Foto: Victor Lucredi

 

 

 No ano de 2011 houve o que imagino ter sido uma ótima mudança em sua carreira?

Imaginação rsrs. Como uma novidade, sim. Os perrengues meus e do coletivo continuaram o mesmo.

Esse ``falso glamour`` que a profissão carrega só funciona para capa de revista pagando assessor ou produtores vampiros.
Não ha luxo em vencer editais. Não há respiros longos em projetos contemplados. Ha ainda mais trabalho.
Mais trabalho e torcer que olhem seu projeto com mais carinho. Sem amarrações com terceiros. Sem a boa e falsa politicagem. Repito. Há dezenas de artistas sensacionais que nem conhecemos ainda.
Me descobrir diretor foi aterrorizante e sensacional. Devo isso à generosidade dos meus. Sou um cara de sorte.
‘’A Menina da Cabeça de Bola’’, que e a menina dos nossos olhos, estreou de maneira brilhante. Como todos os outros processos do grupo.
A maior mudança está em um treino de olhar diferente. De pensar em algumas coisas um pouco alem. Responsabilidades maiores.
O teatro é do ator e não do diretor. Eu só auxilio. Não ha uma boa direção se não houver atores talentosos e atentos.

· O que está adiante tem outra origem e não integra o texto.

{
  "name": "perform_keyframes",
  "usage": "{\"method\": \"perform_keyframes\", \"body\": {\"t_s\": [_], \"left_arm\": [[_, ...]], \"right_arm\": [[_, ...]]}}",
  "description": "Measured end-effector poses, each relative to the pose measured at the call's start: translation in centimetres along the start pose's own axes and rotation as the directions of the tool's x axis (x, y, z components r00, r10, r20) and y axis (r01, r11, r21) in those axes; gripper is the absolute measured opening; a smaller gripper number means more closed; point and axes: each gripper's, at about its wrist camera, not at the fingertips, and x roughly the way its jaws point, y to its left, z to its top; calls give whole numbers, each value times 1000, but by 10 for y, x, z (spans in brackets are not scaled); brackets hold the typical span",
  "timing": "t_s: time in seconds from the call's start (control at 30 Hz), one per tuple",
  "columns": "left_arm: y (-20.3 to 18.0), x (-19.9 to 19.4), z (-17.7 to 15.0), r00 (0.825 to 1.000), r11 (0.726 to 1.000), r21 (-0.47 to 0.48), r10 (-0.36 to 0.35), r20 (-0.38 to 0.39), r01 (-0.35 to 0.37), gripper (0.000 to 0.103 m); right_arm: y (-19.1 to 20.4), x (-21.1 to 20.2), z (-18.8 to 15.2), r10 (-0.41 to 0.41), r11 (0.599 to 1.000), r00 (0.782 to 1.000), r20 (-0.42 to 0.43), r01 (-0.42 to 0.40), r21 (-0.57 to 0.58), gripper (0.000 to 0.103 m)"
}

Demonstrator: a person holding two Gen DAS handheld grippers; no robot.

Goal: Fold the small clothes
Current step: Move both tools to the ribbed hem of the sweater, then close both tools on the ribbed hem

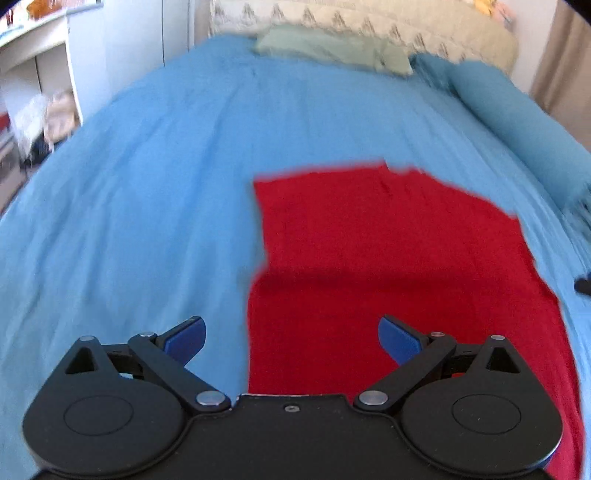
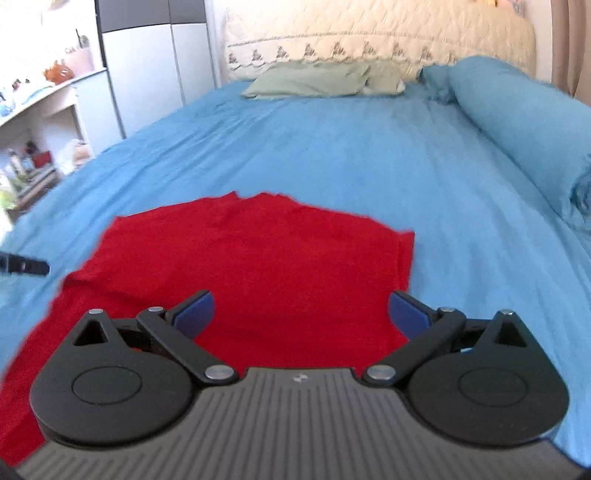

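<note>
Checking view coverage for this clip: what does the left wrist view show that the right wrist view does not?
Only the left wrist view shows the left tool with its pads apart, and the left edge of the red garment running straight beneath it.

Only the right wrist view shows the right tool, also open, and the garment's right sleeve.

Both share the garment lying flat on the blue bedsheet, the green pillow, the rolled blue blanket and the quilted headboard. Neither tool holds anything.

One red garment [image 2: 240, 273] is seen spread on one bed [image 2: 332, 155]. One green pillow [image 2: 317, 81] and one blue bolster [image 2: 524, 122] are counted. Two grippers are counted, left gripper [image 1: 291, 338] and right gripper [image 2: 301, 314].
</note>
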Motion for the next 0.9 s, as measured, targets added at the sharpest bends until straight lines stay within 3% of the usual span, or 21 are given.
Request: {"method": "perform_keyframes", "body": {"t_s": [0.1, 0.17, 0.3, 0.4, 0.57, 0.63, 0.7, 0.9], "left_arm": [[4, -22, -38, 990, 999, -16, -43, -135, 41, 102], [10, -29, -69, 968, 996, -57, -84, -236, 73, 101], [21, -33, -118, 919, 983, -143, -164, -359, 119, 93], [24, -33, -139, 901, 981, -163, -166, -401, 108, 81], [20, -39, -152, 908, 980, -152, -176, -381, 126, 75], [19, -36, -151, 907, 982, -137, -170, -386, 126, 57], [16, -32, -151, 904, 982, -126, -181, -388, 143, 52], [16, -31, -153, 900, 981, -103, -191, -393, 163, 45]], "right_arm": [[-7, -43, -15, 33, 998, 997, -73, -29, 48, 103], [-8, -68, -34, 24, 998, 990, -142, -14, 65, 103], [-8, -100, -83, 15, 995, 947, -320, 18, 100, 103], [-7, -119, -119, 2, 994, 910, -414, 44, 101, 103], [-7, -130, -159, 12, 988, 857, -516, 69, 138, 103], [-9, -130, -168, 25, 984, 836, -548, 77, 163, 103], [-11, -130, -174, 43, 980, 820, -571, 76, 182, 95], [-11, -131, -178, 42, 981, 815, -578, 76, 178, 87]]}}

Me apaixonei por esse olhar de fora.

 

 

 



Foto: Victor Lucredi

 

 

 Conceitos do Realismo Mágico?

 Me encontrei na escola literária sem se quer imaginar que tinha me encontrado. Dividi durante anos minhas dramaturgias com uma grande amiga do grupo. Quando menos notei, já havia mudado minha escrita. E não devo isso ao grande mestre Garcia Marquez.  Ele me veio depois como necessidade. Assim como outros trezentos escritores da mesma linha que se quer conhecemos. Comecei a escrever Realismo Fantástico por conta de um amigo. O filosofo e escritor Marco Aurélio Maída.
 Continuo firme na vertente.

 

 

 

 

 

 

 Por meio das palavras mostre aos nossos leitores uma de suas criações...

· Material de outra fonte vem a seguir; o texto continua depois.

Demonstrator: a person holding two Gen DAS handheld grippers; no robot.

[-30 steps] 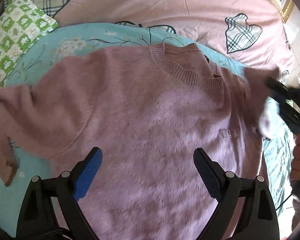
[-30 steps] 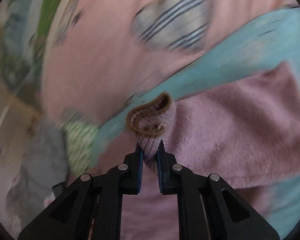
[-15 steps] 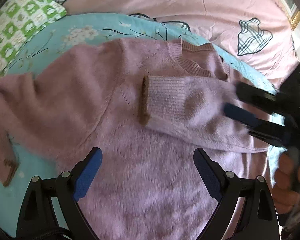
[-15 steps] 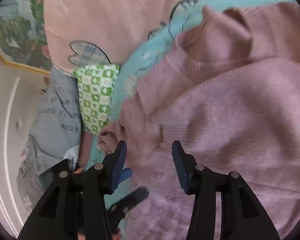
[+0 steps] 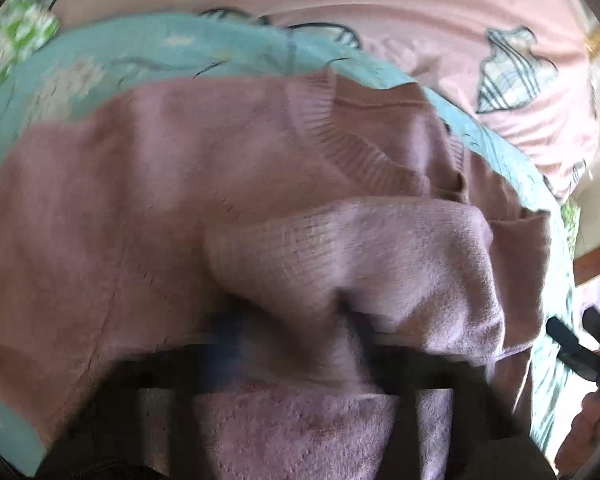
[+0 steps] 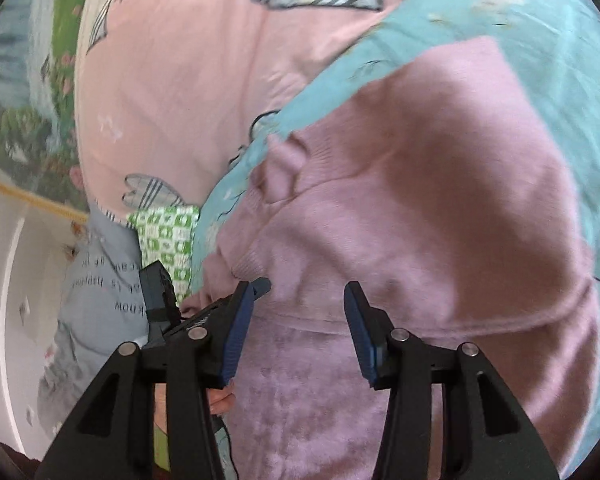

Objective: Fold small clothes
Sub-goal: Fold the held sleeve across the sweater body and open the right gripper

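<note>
A pink knit sweater [image 5: 160,184] lies flat on a turquoise floral sheet [image 5: 112,56]; it also shows in the right wrist view [image 6: 440,184]. One sleeve [image 5: 380,256] is folded across its chest. My left gripper [image 5: 296,340] is low over the sweater, badly blurred, with sleeve fabric bunched between its fingers; its state is unclear. My right gripper [image 6: 298,320] is open and empty, hovering over the sweater's side. The left gripper's tip [image 6: 256,286] shows in the right wrist view.
A pink bedspread with plaid hearts [image 5: 512,68] lies beyond the sheet. A green-and-white checked cloth [image 6: 166,240] and a grey printed cloth [image 6: 100,288] lie at the sheet's far end. The right gripper and hand [image 5: 580,344] are at the bed's right edge.
The right gripper let go of the sleeve after laying it across the chest and drew back to the side. The left gripper dropped down and forward onto the folded sleeve.
</note>
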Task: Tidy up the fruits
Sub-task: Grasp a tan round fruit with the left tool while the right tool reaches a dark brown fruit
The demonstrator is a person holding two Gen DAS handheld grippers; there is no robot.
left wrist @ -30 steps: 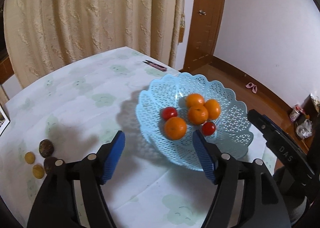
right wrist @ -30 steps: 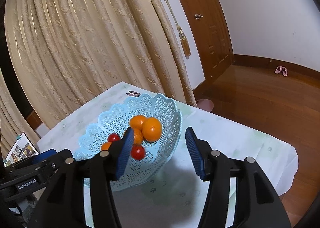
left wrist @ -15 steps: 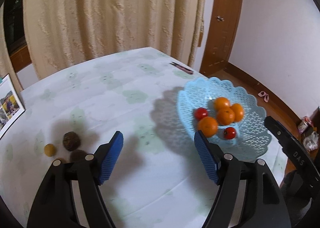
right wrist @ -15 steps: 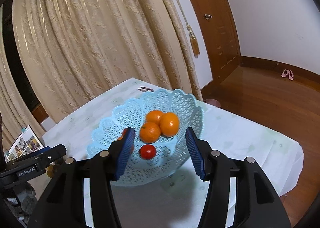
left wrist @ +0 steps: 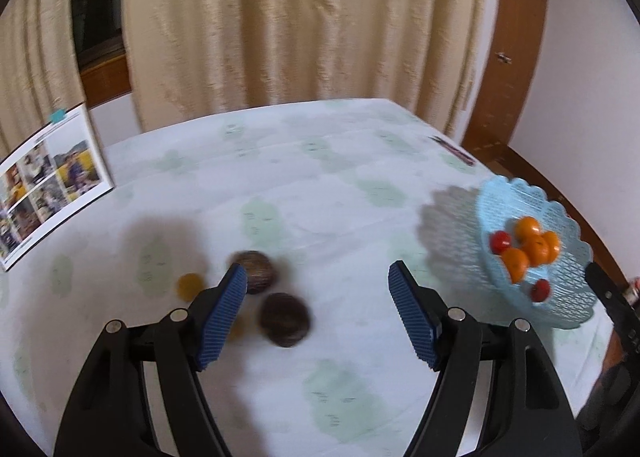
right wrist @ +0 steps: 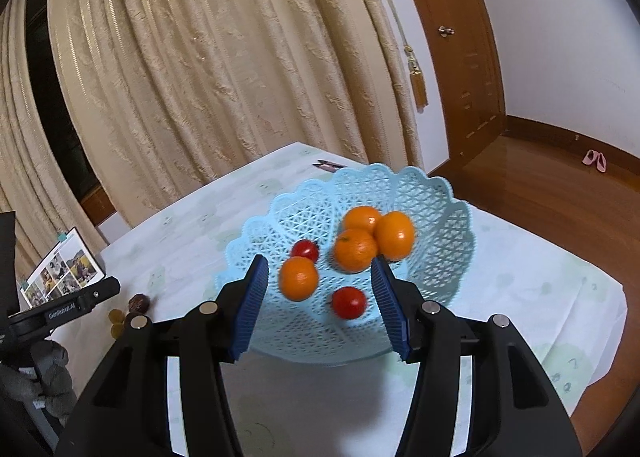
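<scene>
Left gripper swung over two dark fruits, spread empty, four oranges, two tomatoes.

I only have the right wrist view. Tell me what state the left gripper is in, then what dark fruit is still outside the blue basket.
Observer: The left gripper is open, with nothing gripped between its pads.
Operator: Now count the dark fruit. I can make out only one.
Observer: There are two dark round fruits on the tablecloth. One shows in the gripper's open gap, untouched by it. The other sits just beyond it, partly hidden by the pad on the picture's left.
</scene>
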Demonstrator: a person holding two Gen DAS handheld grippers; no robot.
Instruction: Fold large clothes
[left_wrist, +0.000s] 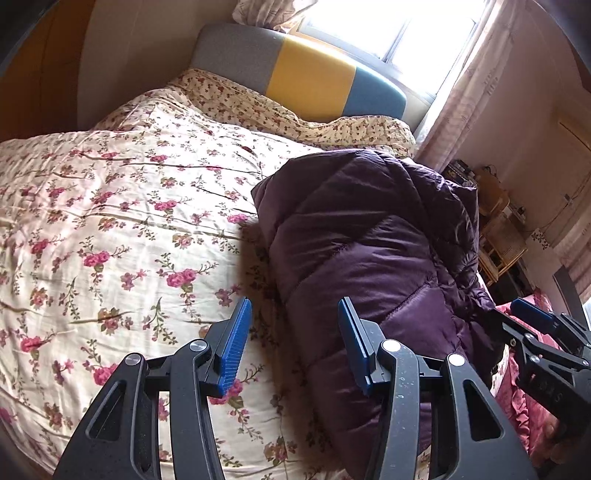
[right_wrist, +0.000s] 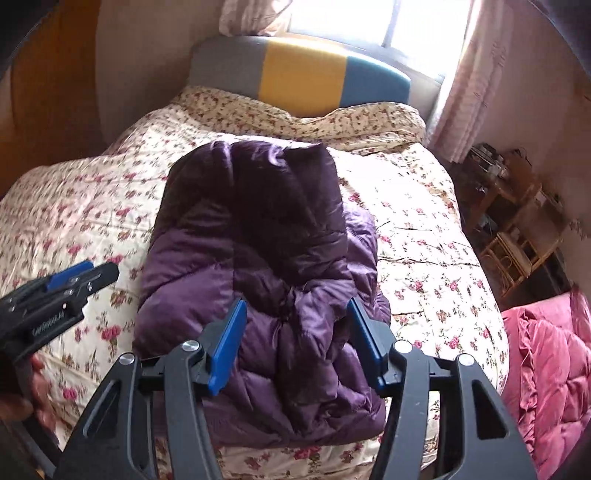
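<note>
Purple puffer jacket (right_wrist: 258, 258) lies bundled lengthwise mid-bed on floral quilt (left_wrist: 110, 221) — fold looks near done. Left claw (left_wrist: 291, 343) and right claw (right_wrist: 295, 347) both spread wide, holding nothing, poised above near end. Next, likely: pinch near hem, double it toward headboard (right_wrist: 303, 74).

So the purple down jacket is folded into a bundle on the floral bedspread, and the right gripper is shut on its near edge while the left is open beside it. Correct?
Not quite. The right gripper is open, its fingers spread to either side of the jacket's near end without clamping it, as the right wrist view shows. The rest holds: folded bundle on the floral bedspread, left gripper open beside it.
</note>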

 ``Tinha perdido completamente a fé nas coisas.

 O marido, após a perda do quinto filho, negou viver.

 Ficou parado uma quinta feira no fim da estrada de terra, esperando que Deus tivesse misericórdia. Teve. Levou o moço pelo colarinho.

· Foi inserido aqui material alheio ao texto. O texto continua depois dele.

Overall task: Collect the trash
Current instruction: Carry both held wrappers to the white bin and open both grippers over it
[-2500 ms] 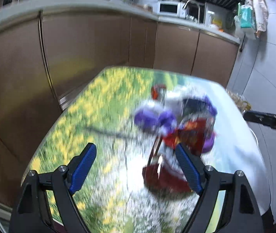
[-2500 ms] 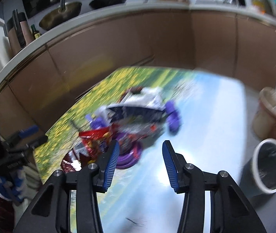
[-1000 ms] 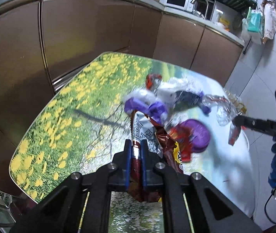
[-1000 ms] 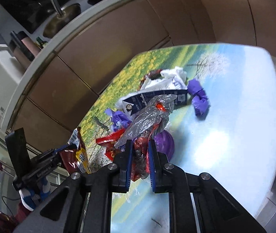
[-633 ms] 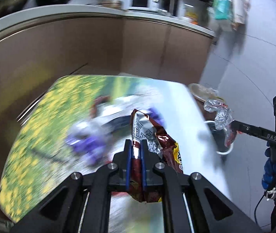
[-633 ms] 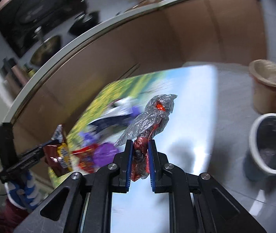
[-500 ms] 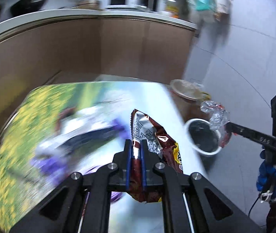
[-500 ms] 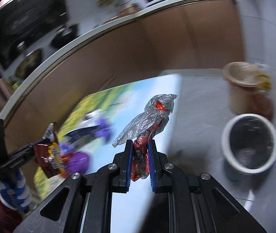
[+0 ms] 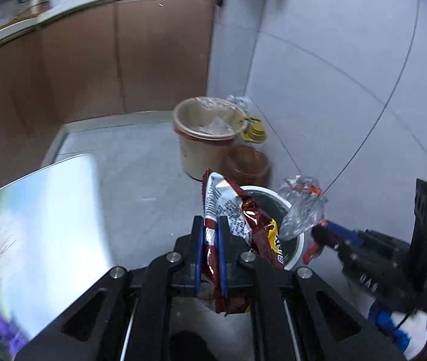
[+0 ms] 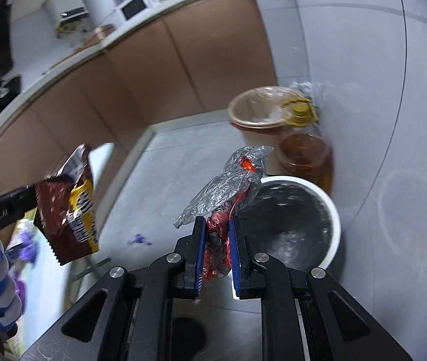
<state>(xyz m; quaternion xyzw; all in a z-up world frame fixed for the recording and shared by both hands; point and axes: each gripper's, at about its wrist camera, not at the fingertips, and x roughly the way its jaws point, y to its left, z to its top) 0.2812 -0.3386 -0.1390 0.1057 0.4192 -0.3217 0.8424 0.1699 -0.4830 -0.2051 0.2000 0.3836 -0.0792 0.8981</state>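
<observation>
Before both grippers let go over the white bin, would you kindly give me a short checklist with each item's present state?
1. Left gripper shut on the brown snack bag: ok.
2. Right gripper shut on the crumpled clear and red wrapper: ok.
3. White bin open, nothing covering its mouth: ok.
4. Snack bag directly above the bin's mouth: cannot tell; in the left wrist view it overlaps only the near rim.
5. Wrapper directly above the bin's mouth: cannot tell; it sits at the rim's left edge.
6. Tan lined bin stands apart, behind the white bin: ok.

Bins [image 10: 332, 234] on grey tiled floor [image 10: 165, 180]
</observation>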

 Desde então, ela continuou emprenhando dele por espontaneidade e afeto. Tinha prometido que pelo menos um vingaria.

 Em dez anos de casados, já tinha perdido treze.

 Depois que ele subiu pro céu ela nem teve mais noticias. Mas fazia questão de dar a luz e repetir no batismo o mesmo nome.

 Até que um dia, véspera de sábado de aleluia, nasceu vivo o décimo quarto. Fez festa na aldeia.

 Mas Deus, que sempre escreve certo por linhas tortas, deu a moça uma espécie de penitencia. O menino cresceria diferente. E cabia ela, somente ela, dar um jeito que antes dos dez anos, a cabeça dele tocasse o céu. Caso contrário, levaria o menino.

 Começou então uma movimentação daquelas. Tia, vó e vizinhança em peso.

 Se reuniam toda sexta feira pra puxar novena. Precisavam correr contra o tempo pra "agigantar" o garoto. Precisava ser imenso e bonito. Não há feiura que agrade os olhos do pai, repetia a bisavó. Deus também cobrou beleza. Não haveria de perdoar se faltasse um dente se quer.``

 

 

 

 Um trabalho que graças ao surpreendente mundo das surpresas se tornou inspiração para a sequência de sua carreira?

 A estreia do Teatro da Neura em 2005. Meu primeiro texto ``E não vos deixeis cair em tentação.”

 

 

 

Foto: Victor Lucredi

 

 

 Querido. Qual a sensação de poder se tornar um analista ( creio ser esta uma boa expressão ) das obras geniais do mestre Nelson Rodrigues?

 Eu amo Nelson Rodrigues.
 Não sou um analista. Estou longe de ser. Sou um amante como ele.
 Estudo as obras, estudo a vida. Sou apaixonado pelas crônicas. Principalmente seus pseudônimos femininos.
 Tenho uma verdadeira fascinação por ``Os Sete Gatinhos``. Nelson me e referencia e sempre será. 

 

 

 

 Para finalizar nos fale dos seus projetos atuais e futuro!

 Inauguramos recentemente o Espaço sede do grupo. Estamos a todo vapor. Felicíssimos.
 Continuarei focado na  Trilogia dos Sacros Dias. Teremos uma oficina para a pesquisa e apropriação de toda a temática que culminara na montagem de ``O Menino Gigante``.    Recém retornamos de Salvador onde passamos pelos rituais da festa de Yemanjá.  Vivenciamos de perto todo esse lado sagrado do sincretismo. A pesquisa nasceu há três anos em Ouro Preto, passou pelos rituais da quaresma em Paraty e tem com pano de fundo a religião, a mulher, a sociedade... Tudo isso na delicia da escola Fantástica. 
 Fora a trilogia, o espaço está com um cronograma redondinho de oficinas para receber de iniciantes a atores profissionais.
 Para estudo das nossas linguagens e cursos livres.
 Estamos focados nas estreias, no repertorio e na casa nova. Queremos receber artistas de tudo quanto é canto.
 Quando se abre um espaço cultural não é somente vitoria do coletivo que gere, mas, uma vitoria que se estende.
 Suzano hoje é vítima de um holocausto cultural e nós, como alguns outros artistas ainda somos resistência. Somos um grupo independente abrindo um espaço independente. Esse é um dos maiores projetos.
 Nossa casa está aberta. Fica o convite para conhecê-la. Fui convidado por alguns amigos para pensar a produção e preparação de elenco para cinema e iniciar um processo de escrita mais voltado para seriados. O que me faz nascer uma ansiedade gigante pelo carinho e curiosidade que tenho com a linguagem. Me apaixono por projetos que carregam verdade. Precisa ser espontâneo e verdadeiro. Se não, meu santo não bate.